In this respect, it is noteworthy that Moscow last week deployed to Syria two fifth-generation Su-57 stealth fighters, Russia’s answer to the U.S.’ F-22 Raptor and F-35. That the jets are non-operational, however, supports the notion that their transfer abroad is at least partially a “show” mimicking strength.
“They are stuck over there and that is why they need excuses,” Magen expounded. “The Russians need to finish this war and they have not been able to arrive at an agreement to end it. Instead,” he continued, “Moscow declared victory [prematurely] and Putin visited Syria. But since then there have been battles and the Russians have suffered casualties. This leads to domestic pressure.”
Indeed Moscow’s beating of the military drums come on the heels of a major clash between Russian “contractors” and U.S. forces on February 7, in which up to 300 mercenaries—employed by the shadowy Wagner PMC (Private Military Company) whose owner is a Putin associate—were killed or injured by American airstrikes and artillery fire during a failed attack on a Kurdish-controlled base in the Deir ez-Zor region.
While Russia publicly denied any involvement in the incident, it is well-known that Moscow has agreed to the deployment to Syria of as many as 2,500 for-hire fighters in order to avoid casualties among its official troops. As such, the Kremlin at the very least has a public relations problem back home, especially given its less-than-satisfactory explanation of the event which was described by U.S. Defense Secretary James Mattis as “perplexing.”
Redirecting the focus to supposed successes in Syria—by hyping its military achievements, real or imagined—might therefore constitute a concerted effort to downplay the loss of its citizens while appealing to a largely nationalistic Russian populace. This, in turn, ties into the second possible explanation for the seemingly coordinated comments; namely, that they come just weeks ahead of the Russian presidential election and it may be that Putin is fending off legitimate criticism of Russia’s entanglement in Syria by rallying the support of his patriotic, if not militaristic, voter base.
The revelations that Russia is effectively using Syria as a testing ground for military hardware also raises moral questions, especially as they come on the background of the humanitarian catastrophe unfolding in Eastern Ghouta.
More than 500 locals have been killed and some 2,500 others wounded over the past week, as Syrian forces allied with Moscow pounded the rebel-held area from the air and ground in the one of the fiercest offensives in the seven-years-long war.

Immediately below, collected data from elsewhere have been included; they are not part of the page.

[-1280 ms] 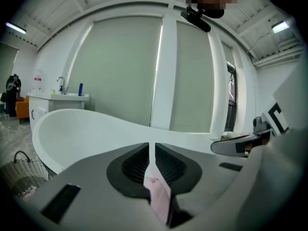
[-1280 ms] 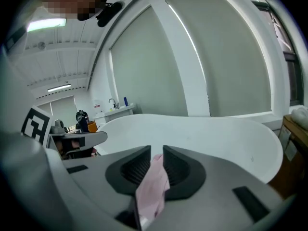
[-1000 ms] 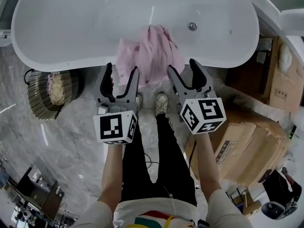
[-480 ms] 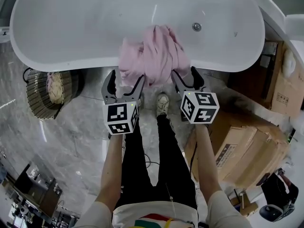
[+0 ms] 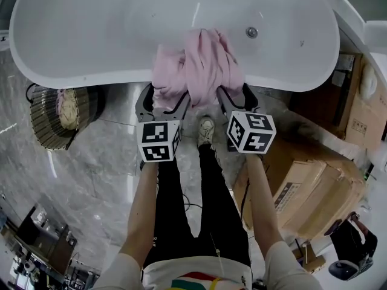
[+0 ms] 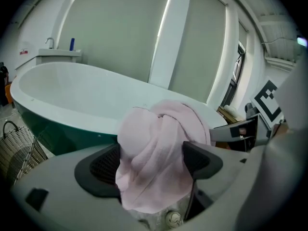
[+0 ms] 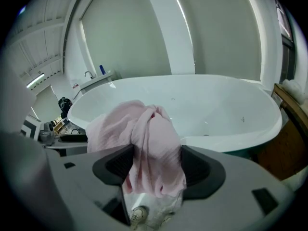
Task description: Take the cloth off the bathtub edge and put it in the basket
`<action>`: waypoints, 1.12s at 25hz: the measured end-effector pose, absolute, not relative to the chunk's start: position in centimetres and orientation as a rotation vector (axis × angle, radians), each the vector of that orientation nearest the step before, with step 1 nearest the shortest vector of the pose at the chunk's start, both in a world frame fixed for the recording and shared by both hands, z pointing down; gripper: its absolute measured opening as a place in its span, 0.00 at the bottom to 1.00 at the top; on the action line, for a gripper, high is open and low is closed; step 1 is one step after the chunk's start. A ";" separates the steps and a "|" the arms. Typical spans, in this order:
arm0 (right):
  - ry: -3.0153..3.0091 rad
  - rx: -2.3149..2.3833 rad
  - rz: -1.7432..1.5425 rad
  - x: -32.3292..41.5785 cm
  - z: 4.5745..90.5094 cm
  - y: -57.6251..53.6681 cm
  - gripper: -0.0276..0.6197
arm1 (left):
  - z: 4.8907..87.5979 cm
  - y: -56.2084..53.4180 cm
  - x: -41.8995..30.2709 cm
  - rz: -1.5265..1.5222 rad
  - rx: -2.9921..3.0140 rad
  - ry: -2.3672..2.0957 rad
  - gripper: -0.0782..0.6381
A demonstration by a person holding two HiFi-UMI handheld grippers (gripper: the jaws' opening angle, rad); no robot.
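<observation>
A pink cloth (image 5: 196,62) hangs over the near edge of the white bathtub (image 5: 91,77). My left gripper (image 5: 164,98) straddles the cloth's left hanging fold, and the cloth (image 6: 159,153) fills the gap between its pads. My right gripper (image 5: 234,95) straddles the right fold (image 7: 149,148) the same way. Both pairs of jaws have just been opening and stand wide, with the cloth loose between them. The wicker basket (image 5: 42,119) sits on the floor at the left beside the tub, with some cream and pink stuff inside.
Cardboard boxes (image 5: 314,186) are stacked on the floor at the right. The person's legs and shoes (image 5: 207,128) stand just below the tub edge. A drain fitting (image 5: 251,32) sits inside the tub. The floor is grey marble.
Both grippers have moved down and in toward the tub edge, so their jaws now reach round the hanging cloth. The left jaws look wider than before.
</observation>
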State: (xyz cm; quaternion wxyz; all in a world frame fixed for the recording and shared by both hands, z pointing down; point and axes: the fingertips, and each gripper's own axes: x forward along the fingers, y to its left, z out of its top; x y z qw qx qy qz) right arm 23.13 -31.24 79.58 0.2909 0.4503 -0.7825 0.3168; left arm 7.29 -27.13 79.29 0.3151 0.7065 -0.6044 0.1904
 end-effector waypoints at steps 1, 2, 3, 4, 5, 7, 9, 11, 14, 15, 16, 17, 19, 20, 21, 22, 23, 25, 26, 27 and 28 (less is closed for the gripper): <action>-2.086 1.204 0.837 23.1 79.6 -31.2 0.51 | 79.4 -27.2 7.3 0.503 1.860 -1.591 0.67; -2.082 1.206 0.829 23.1 79.6 -31.2 0.51 | 79.5 -27.2 7.2 0.506 1.855 -1.594 0.67; -2.075 1.207 0.820 23.2 79.7 -31.2 0.51 | 79.7 -27.3 7.2 0.513 1.847 -1.602 0.67; -2.067 1.207 0.810 23.2 79.7 -31.2 0.51 | 79.8 -27.3 7.2 0.525 1.839 -1.610 0.67; -2.061 1.205 0.795 23.2 79.8 -31.2 0.51 | 79.9 -27.3 7.3 0.542 1.836 -1.612 0.67; -2.058 1.190 0.742 23.1 79.8 -31.1 0.48 | 80.2 -27.3 8.1 0.599 1.853 -1.589 0.66; -2.061 1.160 0.676 22.8 79.9 -30.7 0.36 | 80.4 -27.3 8.8 0.656 1.878 -1.568 0.65; -2.061 1.151 0.638 22.4 80.0 -30.3 0.27 | 80.5 -27.3 9.1 0.687 1.897 -1.556 0.51; -2.073 1.180 0.680 22.6 80.1 -30.1 0.20 | 80.6 -27.5 9.2 0.705 1.907 -1.546 0.37; -2.079 1.189 0.698 22.6 80.0 -30.0 0.19 | 80.6 -27.5 9.2 0.694 1.909 -1.536 0.35; -2.086 1.192 0.706 22.6 80.0 -30.0 0.18 | 80.6 -27.4 9.1 0.683 1.911 -1.528 0.33; -2.093 1.191 0.710 22.6 80.0 -29.9 0.17 | 80.5 -27.3 9.1 0.674 1.914 -1.524 0.31; -2.109 1.182 0.719 22.6 80.0 -29.8 0.15 | 80.4 -27.2 9.1 0.666 1.918 -1.531 0.28; -2.115 1.175 0.726 22.6 80.0 -29.8 0.15 | 80.3 -27.1 9.2 0.660 1.917 -1.539 0.27; -2.121 1.168 0.731 22.7 80.0 -29.8 0.14 | 80.2 -27.1 9.3 0.651 1.913 -1.548 0.26; -2.125 1.162 0.733 22.7 79.9 -29.8 0.14 | 80.1 -27.0 9.3 0.639 1.907 -1.556 0.25; -2.129 1.157 0.730 22.8 79.9 -29.8 0.14 | 80.0 -26.9 9.4 0.628 1.902 -1.564 0.24; -2.135 1.149 0.709 22.7 79.6 -29.8 0.14 | 79.7 -26.9 9.4 0.613 1.898 -1.576 0.23; -2.139 1.145 0.695 22.7 79.5 -29.8 0.14 | 79.5 -26.9 9.4 0.609 1.900 -1.582 0.23; -2.142 1.143 0.684 22.6 79.3 -29.8 0.14 | 79.3 -26.8 9.4 0.606 1.904 -1.588 0.23; -2.147 1.141 0.674 22.5 79.0 -29.8 0.14 | 78.9 -26.8 9.4 0.603 1.910 -1.593 0.23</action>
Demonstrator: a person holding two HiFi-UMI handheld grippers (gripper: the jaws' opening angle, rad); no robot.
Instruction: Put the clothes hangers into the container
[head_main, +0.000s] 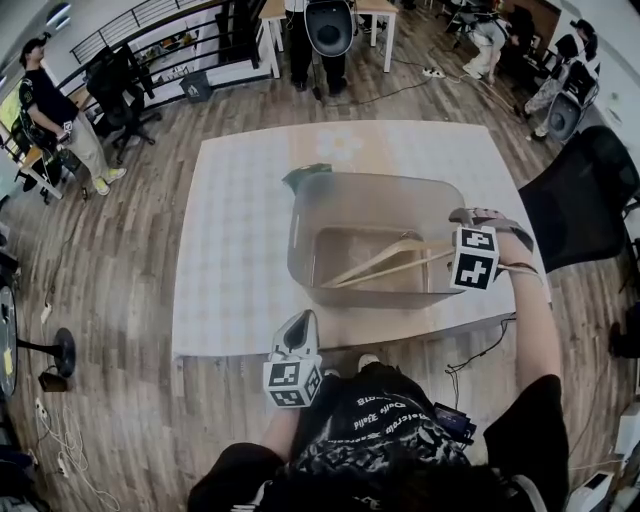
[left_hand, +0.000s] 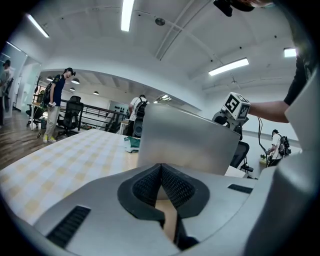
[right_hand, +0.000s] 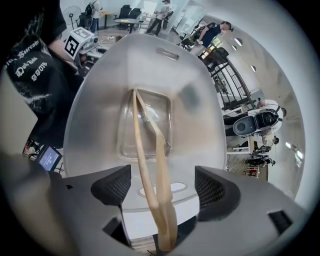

An estimated 400,000 civilians remain trapped in area, with rights groups warning of a major humanitarian catastrophe unless aid is allowed to reach the enclave.
Moscow’s support for Assad has once again brought into stark focus its paramount role in prolonging the war, to the detriment of an already devastated civilian population. That Russian leaders are concurrently trumpeting Moscow’s advancement of its military-industrial complex by using Syria as a “guinea pig” sheds light on their underlying intentions and priorities.